Intresting could you explain how?
It replace each "case 123:" with a label and each "break" with "goto *jumpTable[currentBytecode]", and initializes the jumpTable with the labels.
Also how to solve the problem?
Modify the BREAK macro in sqGnu.h.
- Bert -
On Nov 9, 2007, at 2:30 PM, Bert Freudenberg wrote:
On Nov 9, 2007, at 14:10 , Mathieu Suen wrote:
On Nov 9, 2007, at 1:13 PM, Michael Haupt wrote:
Hi,
On 11/9/07, André Wendt andre.wendt@hpi.uni-potsdam.de wrote:
However, modifying the interpreter loop to:
while (1) { printNumtoFile(currentBytecode, foo->vmLogFile); switch (currentBytecode) { .. } }
didn't work: printNumtoFile() gets executed exactly once. I've debugged this with GDB: currentBytecode gets modified from within the CASE statements and the program never gets past the switch() statement.
that's most certainly because you are using a GNUified version of the interpreter (right?). That one applies threading to the interpreter implementation, so the loop body is not actually executed like a loop body usually is. Instead, interpreter logic jumps directly to and fro in the bytecode routines.
Intresting could you explain how?
It replace each "case 123:" with a label and each "break" with "goto *jumpTable[currentBytecode]", and initializes the jumpTable with the labels.
Cool!
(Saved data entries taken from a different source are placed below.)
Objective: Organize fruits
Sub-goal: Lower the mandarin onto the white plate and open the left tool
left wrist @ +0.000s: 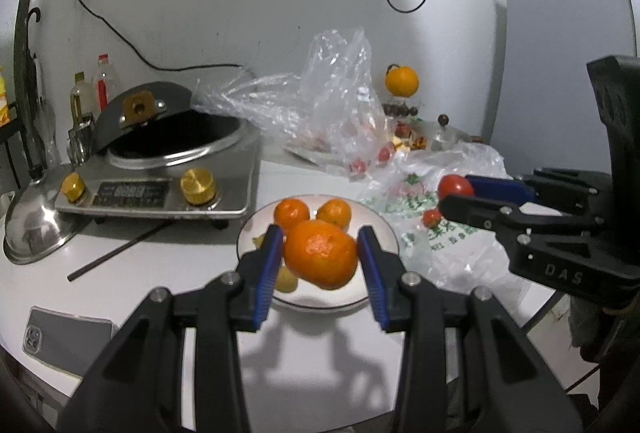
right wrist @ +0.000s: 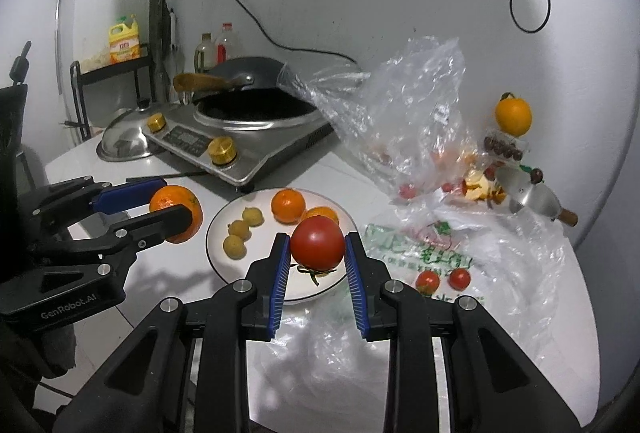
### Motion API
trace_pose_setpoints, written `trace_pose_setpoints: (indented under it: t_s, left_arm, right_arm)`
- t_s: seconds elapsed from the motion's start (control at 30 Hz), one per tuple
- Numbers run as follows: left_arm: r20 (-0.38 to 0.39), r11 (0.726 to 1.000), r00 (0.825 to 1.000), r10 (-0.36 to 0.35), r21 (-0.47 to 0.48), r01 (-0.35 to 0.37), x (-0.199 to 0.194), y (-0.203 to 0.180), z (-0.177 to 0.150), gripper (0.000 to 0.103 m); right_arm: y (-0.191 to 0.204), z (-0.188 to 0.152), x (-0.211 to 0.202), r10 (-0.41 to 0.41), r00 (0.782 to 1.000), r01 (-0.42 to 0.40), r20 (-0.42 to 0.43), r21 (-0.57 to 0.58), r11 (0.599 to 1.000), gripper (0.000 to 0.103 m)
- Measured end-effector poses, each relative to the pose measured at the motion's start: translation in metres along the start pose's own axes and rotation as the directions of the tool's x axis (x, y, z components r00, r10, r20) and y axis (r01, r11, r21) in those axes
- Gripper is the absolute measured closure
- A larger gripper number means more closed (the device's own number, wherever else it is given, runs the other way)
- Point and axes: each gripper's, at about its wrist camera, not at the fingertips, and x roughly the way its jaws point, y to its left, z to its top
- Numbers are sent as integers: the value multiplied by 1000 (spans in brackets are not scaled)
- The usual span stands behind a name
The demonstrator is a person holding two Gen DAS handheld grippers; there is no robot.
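You are carrying a bumpy round orange mandarin (left wrist: 320,257) clamped between the blue pads of your left gripper (left wrist: 322,259), hanging just above the round white ceramic plate (left wrist: 384,229). Your right gripper (right wrist: 318,253) is pinching a smooth red tomato (right wrist: 317,243) over the plate's near edge. On the plate, two smaller mandarins (right wrist: 288,207) and three little yellow-green fruits (right wrist: 240,229) are already sitting, so you are aiming for the bare patches. You are best lowering each fruit until it touches before letting go, since both could roll off the shallow rim.
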Motion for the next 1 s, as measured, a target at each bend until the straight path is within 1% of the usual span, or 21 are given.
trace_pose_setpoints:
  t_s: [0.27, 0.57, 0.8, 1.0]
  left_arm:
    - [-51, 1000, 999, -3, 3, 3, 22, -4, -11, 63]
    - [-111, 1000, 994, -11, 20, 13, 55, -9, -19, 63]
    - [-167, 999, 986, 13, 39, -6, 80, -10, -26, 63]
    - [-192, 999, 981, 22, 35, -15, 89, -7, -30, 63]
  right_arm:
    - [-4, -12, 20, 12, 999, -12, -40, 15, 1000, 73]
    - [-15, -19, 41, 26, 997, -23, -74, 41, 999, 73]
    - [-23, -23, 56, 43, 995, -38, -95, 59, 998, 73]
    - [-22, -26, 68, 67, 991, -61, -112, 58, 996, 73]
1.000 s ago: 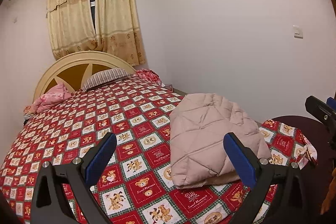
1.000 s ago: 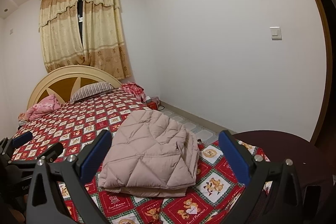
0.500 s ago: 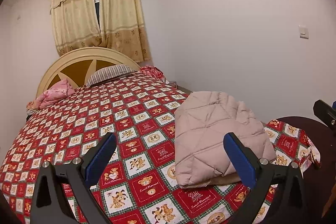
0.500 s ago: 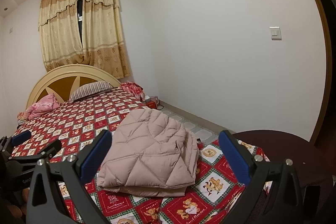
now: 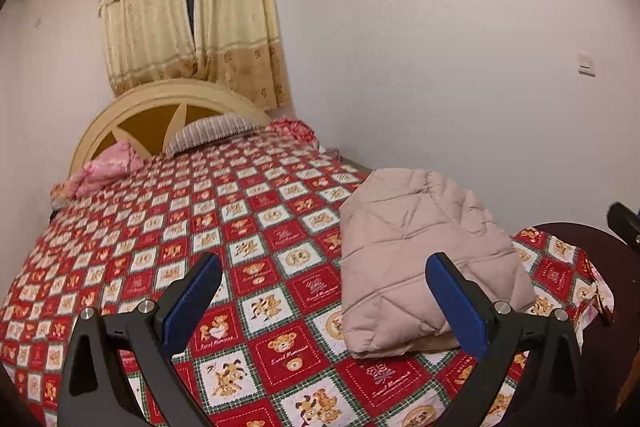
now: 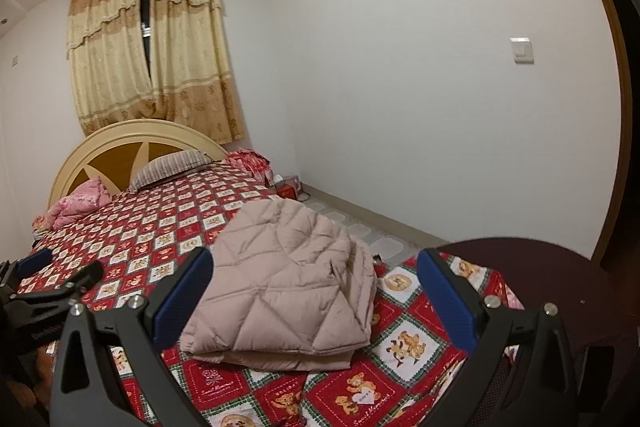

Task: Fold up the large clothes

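right wrist view: my right gripper gapes wide, empty, above the folded pink jacket on the bed; my left gripper spread wide, jacket at 2 o'clock.

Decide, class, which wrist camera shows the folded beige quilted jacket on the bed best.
The right wrist view: the folded beige quilted jacket lies central between open fingers, its stacked layered front edge visible. The left wrist view shows the jacket off to the right, partly hidden behind one blue finger pad.

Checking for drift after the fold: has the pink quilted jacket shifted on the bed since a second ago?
No. The jacket lies over the same bear squares of the bedspread.
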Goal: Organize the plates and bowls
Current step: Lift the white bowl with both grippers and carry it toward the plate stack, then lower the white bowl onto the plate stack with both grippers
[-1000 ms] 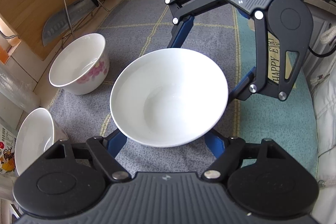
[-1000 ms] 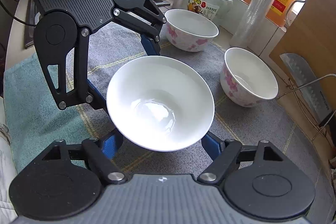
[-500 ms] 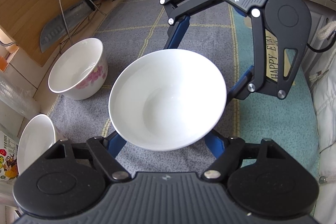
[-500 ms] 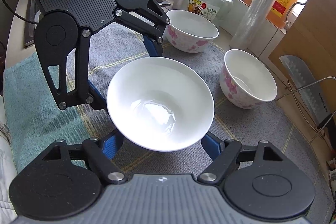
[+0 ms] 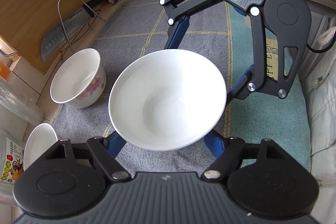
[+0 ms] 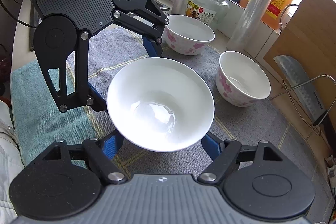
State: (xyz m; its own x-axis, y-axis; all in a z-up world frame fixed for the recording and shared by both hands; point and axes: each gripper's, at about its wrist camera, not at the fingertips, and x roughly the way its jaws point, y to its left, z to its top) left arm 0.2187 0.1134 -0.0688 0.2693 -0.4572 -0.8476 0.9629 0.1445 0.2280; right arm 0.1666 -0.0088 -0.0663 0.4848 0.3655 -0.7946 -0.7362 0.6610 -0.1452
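Both the left gripper (image 5: 166, 140) and right gripper (image 6: 161, 140) had their jaws clenched on the white bowl (image 5: 168, 100), held above the worktop (image 5: 197, 39). Two floral bowls (image 6: 243, 81) stood apart unstacked, so most sorting remained.

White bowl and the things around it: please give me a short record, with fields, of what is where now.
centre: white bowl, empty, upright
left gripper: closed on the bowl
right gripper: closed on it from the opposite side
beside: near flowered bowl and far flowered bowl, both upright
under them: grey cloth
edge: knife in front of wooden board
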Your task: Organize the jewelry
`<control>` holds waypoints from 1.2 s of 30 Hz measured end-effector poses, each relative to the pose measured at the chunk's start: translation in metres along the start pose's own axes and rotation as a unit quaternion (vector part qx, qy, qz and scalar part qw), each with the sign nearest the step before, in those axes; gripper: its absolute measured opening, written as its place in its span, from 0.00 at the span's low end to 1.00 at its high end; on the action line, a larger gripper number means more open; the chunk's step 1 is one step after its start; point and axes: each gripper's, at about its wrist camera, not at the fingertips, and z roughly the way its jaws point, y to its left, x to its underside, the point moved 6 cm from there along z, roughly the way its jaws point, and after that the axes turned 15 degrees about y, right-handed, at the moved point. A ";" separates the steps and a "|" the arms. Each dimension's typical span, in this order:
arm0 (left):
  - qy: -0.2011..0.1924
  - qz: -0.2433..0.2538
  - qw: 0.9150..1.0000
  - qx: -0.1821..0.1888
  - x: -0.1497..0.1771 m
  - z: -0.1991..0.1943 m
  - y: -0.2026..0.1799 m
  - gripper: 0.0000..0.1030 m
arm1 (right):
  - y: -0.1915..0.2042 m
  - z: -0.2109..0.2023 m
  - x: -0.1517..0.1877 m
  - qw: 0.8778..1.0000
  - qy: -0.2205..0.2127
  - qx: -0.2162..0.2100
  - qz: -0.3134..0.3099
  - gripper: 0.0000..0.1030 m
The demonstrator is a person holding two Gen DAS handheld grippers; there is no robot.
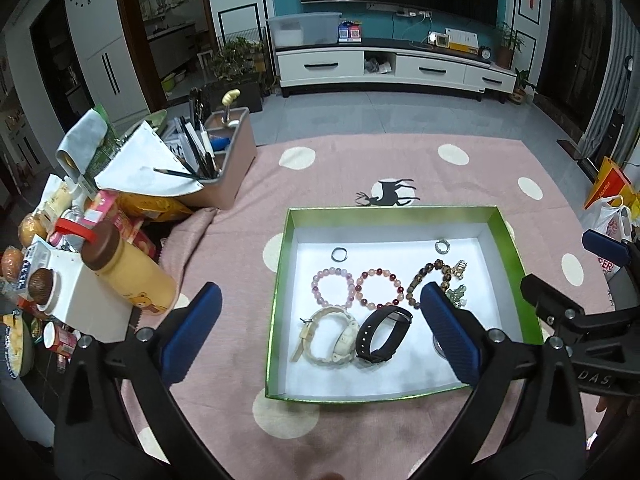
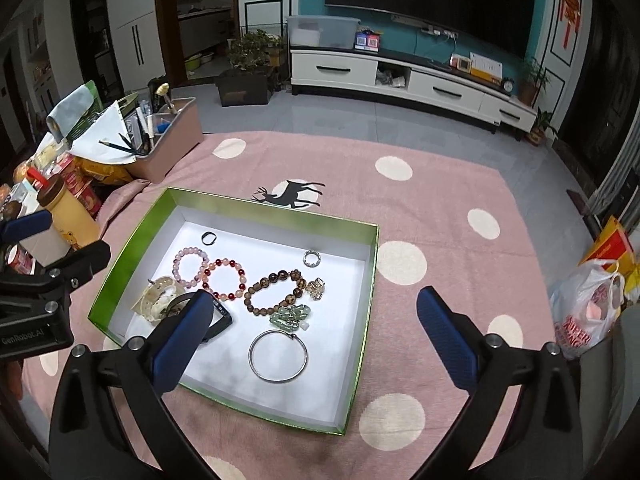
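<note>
A green-rimmed white tray [image 1: 280, 280] [image 2: 370, 276] lies on the pink dotted cloth. It holds a pale pink bead bracelet [image 1: 333, 288] [image 2: 191, 266], a red and pink bead bracelet [image 1: 380, 287] [image 2: 225, 279], a brown bead bracelet [image 1: 430, 280] [image 2: 276, 292], a cream watch [image 1: 328, 336] [image 2: 158, 298], a black watch [image 1: 384, 334], two small rings [image 1: 339, 254] [image 1: 442, 246], a green charm [image 2: 290, 316] and a silver bangle [image 2: 278, 356]. My left gripper [image 1: 320, 340] is open above the tray's near side, empty. My right gripper [image 2: 316, 340] is open above the tray's right part, empty.
A pink desk organiser [image 1: 228, 156] with pencils and papers stands at the back left. A yellow bottle [image 1: 128, 272], snack packs and a white box crowd the left edge. A plastic bag [image 2: 584, 312] lies at the right edge.
</note>
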 end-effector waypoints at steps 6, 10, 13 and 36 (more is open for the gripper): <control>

I had never known what the gnuifier was doing. thanks
Also how to solve the problem?
Modify the BREAK macro in sqGnu.h.
- Bert -
Hi Mathieu,
On 11/9/07, Mathieu Suen mathk.sue@gmail.com wrote:
Intresting could you explain how?
there is a nice paper co-authored by Ian that does a better job in explaining this (and much more) than I possibly could given the little time I have right now... http://www.daimi.au.dk/~ups/OOVM/papers/piumarta-riccardi:threaded.pdf
The paper describes several flavours of threaded interpretation.
Also how to solve the problem?
Bert has answered this question, I think.